La costruzione del Regno,
futuro affidato al perdono
di Giovanni Salvini
Il regno di Dio infatti non è questione di cibo o di bevanda, ma è giustizia, pace e gioia nello Spirito Santo (Rm 14,17).
Tutte le branche del sapere sono alla ricerca di un linguaggio adeguato al tempo di oggi e comune agli uomini di oggi. Anche Gesù cercava - trovandolo - un simile linguaggio per parlare agli uomini del suo tempo, ma anche per disporre la sua chiesa a parlare agli uomini di ogni tempo. In particolare l'annuncio del Salvatore prende un termine della tradizione di Israele, ne fa il centro del proprio dinamismo di salvezza e lo rielabora completamente, rendendolo capace di tradurre in un'espressione unica tutti i termini propri dell'attesa e della speranza del popolo eletto.

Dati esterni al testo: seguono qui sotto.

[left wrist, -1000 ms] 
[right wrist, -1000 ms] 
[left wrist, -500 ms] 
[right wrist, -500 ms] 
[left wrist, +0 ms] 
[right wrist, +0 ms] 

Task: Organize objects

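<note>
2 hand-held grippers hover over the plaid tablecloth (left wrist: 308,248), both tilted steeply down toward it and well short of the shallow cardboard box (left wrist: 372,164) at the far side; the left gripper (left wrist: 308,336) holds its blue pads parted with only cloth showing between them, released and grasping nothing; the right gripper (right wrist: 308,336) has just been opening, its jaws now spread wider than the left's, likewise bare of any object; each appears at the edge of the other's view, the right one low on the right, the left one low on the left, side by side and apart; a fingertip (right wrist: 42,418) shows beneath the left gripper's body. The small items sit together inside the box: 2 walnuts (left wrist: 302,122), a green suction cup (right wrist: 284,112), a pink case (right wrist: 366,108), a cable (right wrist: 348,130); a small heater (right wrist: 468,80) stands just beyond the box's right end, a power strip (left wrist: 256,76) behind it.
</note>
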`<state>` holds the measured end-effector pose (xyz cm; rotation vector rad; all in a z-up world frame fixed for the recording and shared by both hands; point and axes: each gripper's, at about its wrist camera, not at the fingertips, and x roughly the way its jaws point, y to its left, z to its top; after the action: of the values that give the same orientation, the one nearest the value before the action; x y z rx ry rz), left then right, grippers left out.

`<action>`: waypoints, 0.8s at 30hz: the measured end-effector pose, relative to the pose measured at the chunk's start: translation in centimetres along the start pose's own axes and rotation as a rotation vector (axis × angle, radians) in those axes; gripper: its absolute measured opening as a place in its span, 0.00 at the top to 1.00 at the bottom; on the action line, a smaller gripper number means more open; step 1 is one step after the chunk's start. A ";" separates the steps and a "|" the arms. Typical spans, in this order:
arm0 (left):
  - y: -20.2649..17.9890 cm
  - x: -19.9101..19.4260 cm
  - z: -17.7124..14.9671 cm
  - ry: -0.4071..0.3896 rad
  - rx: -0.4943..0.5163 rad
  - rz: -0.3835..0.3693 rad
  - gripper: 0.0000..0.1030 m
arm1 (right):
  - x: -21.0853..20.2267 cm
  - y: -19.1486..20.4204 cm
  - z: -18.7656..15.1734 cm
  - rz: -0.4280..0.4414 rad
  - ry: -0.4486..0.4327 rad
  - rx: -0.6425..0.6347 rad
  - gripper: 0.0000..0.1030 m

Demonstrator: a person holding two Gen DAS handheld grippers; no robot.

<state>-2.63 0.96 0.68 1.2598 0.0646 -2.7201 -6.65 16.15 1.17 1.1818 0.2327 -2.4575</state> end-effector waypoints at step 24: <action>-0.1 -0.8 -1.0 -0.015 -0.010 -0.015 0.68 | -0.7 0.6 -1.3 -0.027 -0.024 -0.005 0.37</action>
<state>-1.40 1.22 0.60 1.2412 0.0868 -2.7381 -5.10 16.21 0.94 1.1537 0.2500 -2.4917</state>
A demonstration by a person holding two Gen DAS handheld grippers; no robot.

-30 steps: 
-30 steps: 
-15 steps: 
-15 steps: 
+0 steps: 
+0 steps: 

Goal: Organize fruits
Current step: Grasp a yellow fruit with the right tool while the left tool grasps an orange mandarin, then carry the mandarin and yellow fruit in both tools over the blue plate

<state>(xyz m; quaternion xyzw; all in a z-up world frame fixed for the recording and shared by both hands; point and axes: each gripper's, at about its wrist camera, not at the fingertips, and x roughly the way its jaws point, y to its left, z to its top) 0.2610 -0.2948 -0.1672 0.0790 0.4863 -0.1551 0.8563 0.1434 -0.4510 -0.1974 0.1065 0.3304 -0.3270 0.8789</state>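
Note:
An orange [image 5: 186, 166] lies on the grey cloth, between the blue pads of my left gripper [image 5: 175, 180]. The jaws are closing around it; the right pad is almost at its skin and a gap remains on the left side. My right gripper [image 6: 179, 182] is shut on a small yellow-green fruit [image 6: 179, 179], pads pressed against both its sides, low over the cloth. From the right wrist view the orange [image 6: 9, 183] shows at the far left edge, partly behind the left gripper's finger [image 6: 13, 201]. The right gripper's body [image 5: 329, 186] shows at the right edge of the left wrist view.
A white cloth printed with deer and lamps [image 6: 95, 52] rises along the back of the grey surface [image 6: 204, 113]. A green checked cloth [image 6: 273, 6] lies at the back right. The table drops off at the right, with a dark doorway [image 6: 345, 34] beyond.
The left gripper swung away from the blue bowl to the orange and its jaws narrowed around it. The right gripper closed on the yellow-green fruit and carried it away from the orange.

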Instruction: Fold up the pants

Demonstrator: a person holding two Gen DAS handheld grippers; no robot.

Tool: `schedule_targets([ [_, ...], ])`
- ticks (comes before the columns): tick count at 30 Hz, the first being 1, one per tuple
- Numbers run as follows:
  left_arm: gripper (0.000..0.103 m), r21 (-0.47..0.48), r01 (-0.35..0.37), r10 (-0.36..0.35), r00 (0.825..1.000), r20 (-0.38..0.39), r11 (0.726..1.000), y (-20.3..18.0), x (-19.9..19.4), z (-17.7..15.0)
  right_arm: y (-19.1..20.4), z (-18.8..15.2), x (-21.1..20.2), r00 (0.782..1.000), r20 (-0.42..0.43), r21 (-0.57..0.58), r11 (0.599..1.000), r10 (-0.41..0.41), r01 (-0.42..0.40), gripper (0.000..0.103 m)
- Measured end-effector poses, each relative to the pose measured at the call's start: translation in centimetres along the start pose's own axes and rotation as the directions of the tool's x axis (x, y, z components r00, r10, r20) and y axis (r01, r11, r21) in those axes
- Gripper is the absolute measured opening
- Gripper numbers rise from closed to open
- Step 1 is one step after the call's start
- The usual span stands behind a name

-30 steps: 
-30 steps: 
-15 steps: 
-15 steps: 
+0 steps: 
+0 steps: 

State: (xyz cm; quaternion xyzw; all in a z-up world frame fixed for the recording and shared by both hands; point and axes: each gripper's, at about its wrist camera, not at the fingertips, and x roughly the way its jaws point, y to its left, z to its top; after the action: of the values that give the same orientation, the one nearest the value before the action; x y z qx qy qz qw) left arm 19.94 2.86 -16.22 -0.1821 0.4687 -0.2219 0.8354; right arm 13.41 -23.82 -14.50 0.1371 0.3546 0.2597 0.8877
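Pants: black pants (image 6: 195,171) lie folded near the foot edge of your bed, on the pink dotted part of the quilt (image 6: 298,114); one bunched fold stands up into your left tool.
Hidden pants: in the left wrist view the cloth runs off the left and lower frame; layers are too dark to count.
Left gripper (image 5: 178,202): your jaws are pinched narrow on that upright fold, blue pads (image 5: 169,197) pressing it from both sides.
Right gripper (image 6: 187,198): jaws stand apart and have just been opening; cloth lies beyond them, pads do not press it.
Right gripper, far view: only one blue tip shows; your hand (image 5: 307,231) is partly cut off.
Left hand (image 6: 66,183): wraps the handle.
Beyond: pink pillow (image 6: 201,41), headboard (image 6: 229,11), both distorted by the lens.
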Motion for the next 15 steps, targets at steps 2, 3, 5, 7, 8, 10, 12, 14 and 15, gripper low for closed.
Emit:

Questo termine è "Regno di Dio". Il regno diviene sulle labbra di Gesù la sintesi e l'approdo di tutti i vocaboli con cui Israele aveva espresso la propria identità, la propria speranza e la propria storia. Anche i termini "giustizia" e "pace" convergono in questo contenitore semantico di eccezionale portata. Il versetto della lettera di Paolo ai Romani lo dice con estrema chiarezza: giustizia, pace e gioia "nello Spirito Santo" costituiscono i contenuti precisi della categoria "Regno di Dio".
Pacificati e pacificatori
In base a questa espressione, il cristiano viene esortato non alla caccia di valori isolati (giustizia sociale, pace politica, libertà religiosa, ecc.), ma all'accoglienza e alla costruzione del valore unico del Regno. Si delinea allora un cammino preciso sia per il singolo credente che per la comunità cristiana. Un cammino che comincia dal cuore dell'uomo, dalla riorganizzazione della propria interiorità secondo la logica del Regno. Ancora più precisamente, si può affermare che il passo essenziale per intraprendere questo percorso è l'accoglienza di Gesù e della sua logica, umana e divina al tempo stesso. Gesù non solo predica l'avvento del Regno, ma lo realizza in ogni sua parola e in ogni suo gesto, fino al culmine prefetto della morte e risurrezione.
La logica del crocifisso risorto è dunque la logica del Regno. Ecco il dinamismo inaugurato dal Redentore fin dalla sera di Pasqua, articolato nei due doni pasquali: la pace e l'effusione dello Spirito, che rende la comunità pasquale in grado di proseguire la missione del Risorto portando nel mondo la radice di ogni pace, cioè la remissione dei peccati del mondo. Ogni credente e ogni comunità sono chiamati a diventare pacificati e pacificatori, affrontando il peccato (e la morte che esso semina nel mondo) con la riconciliazione. Il diffondersi del Regno di Dio coincide col diffondersi del perdono di Dio, della misericordia senza confini, dell'amore vittorioso su ogni odio e su ogni morte. Ecco di fronte a ciascuno di noi e alla chiesa di Cristo un obiettivo e uno stile da apprendere: il perdono. Cominciando dall'ambito più difficile e confuso, che riguarda il perdono di se stessi, fino a giungere al terreno incerto e dispersivo del perdono dell'intera umanità. Questo è il destino della chiesa intera. Contro l'incessante opera di divisione del Nemico, divisore per destino (il dia-bolos, accusatore instancabile dei fratelli, secondo il libro dell'Apocalisse), il Cristo risorto inaugura l'altrettanto incessante opera di ricostruzione della comunione, affidata ai credenti come comunità, unita nello Spirito e dallo Spirito.